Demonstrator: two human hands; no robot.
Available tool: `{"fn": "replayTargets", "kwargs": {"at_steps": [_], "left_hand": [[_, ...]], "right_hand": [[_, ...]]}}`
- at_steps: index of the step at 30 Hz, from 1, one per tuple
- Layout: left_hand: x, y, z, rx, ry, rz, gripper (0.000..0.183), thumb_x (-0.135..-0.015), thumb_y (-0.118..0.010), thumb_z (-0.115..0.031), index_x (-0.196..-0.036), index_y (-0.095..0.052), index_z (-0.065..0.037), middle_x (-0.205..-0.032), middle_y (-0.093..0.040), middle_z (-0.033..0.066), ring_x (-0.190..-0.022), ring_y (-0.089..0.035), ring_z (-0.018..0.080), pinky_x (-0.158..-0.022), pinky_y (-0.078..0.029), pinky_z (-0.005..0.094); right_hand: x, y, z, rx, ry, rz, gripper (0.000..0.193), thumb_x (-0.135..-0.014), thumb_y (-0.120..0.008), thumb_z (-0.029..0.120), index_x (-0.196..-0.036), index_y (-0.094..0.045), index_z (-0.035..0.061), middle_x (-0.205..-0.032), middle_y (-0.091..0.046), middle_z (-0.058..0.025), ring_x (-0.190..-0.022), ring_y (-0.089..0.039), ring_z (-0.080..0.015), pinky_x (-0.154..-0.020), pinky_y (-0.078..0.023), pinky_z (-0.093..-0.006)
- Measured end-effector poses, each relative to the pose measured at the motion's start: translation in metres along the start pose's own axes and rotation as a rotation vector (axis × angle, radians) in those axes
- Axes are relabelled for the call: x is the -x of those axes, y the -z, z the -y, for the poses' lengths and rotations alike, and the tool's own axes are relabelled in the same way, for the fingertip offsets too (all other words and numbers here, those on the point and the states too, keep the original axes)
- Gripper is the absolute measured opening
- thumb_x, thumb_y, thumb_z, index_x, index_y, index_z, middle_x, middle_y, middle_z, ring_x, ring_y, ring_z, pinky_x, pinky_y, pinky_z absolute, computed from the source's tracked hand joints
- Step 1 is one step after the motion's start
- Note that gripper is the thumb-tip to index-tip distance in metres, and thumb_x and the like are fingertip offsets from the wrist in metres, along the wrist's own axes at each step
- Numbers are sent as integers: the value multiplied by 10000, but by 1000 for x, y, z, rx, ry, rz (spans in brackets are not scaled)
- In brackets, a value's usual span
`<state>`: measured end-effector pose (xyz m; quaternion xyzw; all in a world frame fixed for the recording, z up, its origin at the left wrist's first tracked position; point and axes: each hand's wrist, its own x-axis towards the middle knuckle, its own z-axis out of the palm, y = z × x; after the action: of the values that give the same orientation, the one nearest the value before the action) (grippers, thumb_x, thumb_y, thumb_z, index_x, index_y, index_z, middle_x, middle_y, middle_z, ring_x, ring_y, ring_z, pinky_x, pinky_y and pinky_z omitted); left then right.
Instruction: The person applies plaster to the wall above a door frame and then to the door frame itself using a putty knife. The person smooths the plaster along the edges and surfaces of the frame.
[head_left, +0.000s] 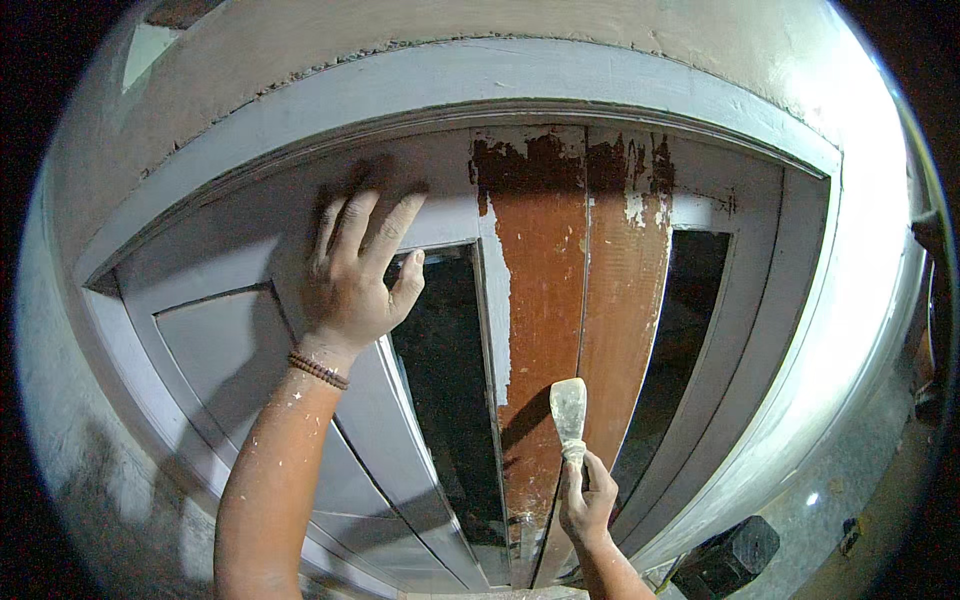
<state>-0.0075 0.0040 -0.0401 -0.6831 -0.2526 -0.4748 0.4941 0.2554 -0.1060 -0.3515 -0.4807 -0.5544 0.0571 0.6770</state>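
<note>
My left hand (358, 275) rests with its fingers spread against the upper part of a grey-painted double door (235, 345), beside a dark glass pane (445, 370). It holds nothing, and a beaded bracelet is on its wrist. Lower down, my right hand (590, 505) grips a scraper (569, 405) by its handle, blade pointing up. The blade is coated with whitish residue and is in front of a reddish-brown strip (540, 300) of the door where the paint is off. Ragged paint edges border that strip. Whether the blade touches the wood I cannot tell.
A grey door frame (500, 75) runs across the top, below a rough plaster wall (450, 22). To the right is a second dark pane (685, 320). A black box-like object (727, 557) stands on the floor at the lower right.
</note>
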Motion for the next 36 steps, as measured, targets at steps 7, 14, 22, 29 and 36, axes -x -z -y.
{"fn": "replayTargets", "kwargs": {"at_steps": [7,14,22,29,36], "left_hand": [[1,2,-1,-49,7,28,571,-890,-722,-288,-1452,-641,-222,-1357,-579,192,-1238,-567,431,-1138,-462,569],[0,2,0,-2,-9,18,553,-890,-734,-256,-1430,-652,-168,-1355,-575,239,-1244,-541,483,-1128,-441,571],[1,0,0,-7,14,18,586,-870,-727,-258,-1449,-647,-210,-1412,-567,174,-1293,-545,424,-1172,-431,579],[0,1,-1,-18,15,24,587,-879,-731,-274,-1454,-633,-209,-1345,-580,183,-1225,-567,426,-1115,-479,564],[-1,1,0,7,4,-3,573,-876,-722,-281,-1442,-644,-228,-1314,-592,175,-1212,-571,418,-1093,-492,560]], "right_hand": [[0,2,4,22,21,17,223,-998,-686,71,-1182,-725,-49,-1059,-770,-228,-976,-774,-331,-863,-581,-374],[-4,5,5,32,37,15,228,-1012,-674,76,-1189,-727,-59,-1052,-777,-221,-966,-778,-294,-864,-580,-352],[-3,8,-1,-63,-79,32,245,-1007,-690,74,-1206,-728,-64,-1085,-785,-212,-1003,-776,-265,-899,-577,-342],[-5,5,2,-16,-58,20,249,-1003,-704,85,-1206,-718,-59,-1091,-778,-219,-1022,-769,-292,-911,-576,-363],[-9,-14,27,-53,-28,179,180,-1016,-695,125,-1119,-626,-6,-832,-661,-207,-713,-670,-296,-655,-502,-400]]}}
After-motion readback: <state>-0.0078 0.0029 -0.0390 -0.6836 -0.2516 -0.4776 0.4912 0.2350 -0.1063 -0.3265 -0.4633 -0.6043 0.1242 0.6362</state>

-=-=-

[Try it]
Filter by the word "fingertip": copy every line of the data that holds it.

[Written answer]
- Axes are relabelled for the call: x is the -x of those axes, y the -z, z the -y, for the poses' lengths and rotations alike, and the tool's own axes are relabelled in the same way, for the fingertip offsets too (all other words and numbers here, those on the point and the states too, keep the original axes)
- Note that gripper is the thumb-tip to index-tip distance in metres, and thumb_x and the like are fingertip offsets from the wrist in metres, along the wrist's own axes at each step

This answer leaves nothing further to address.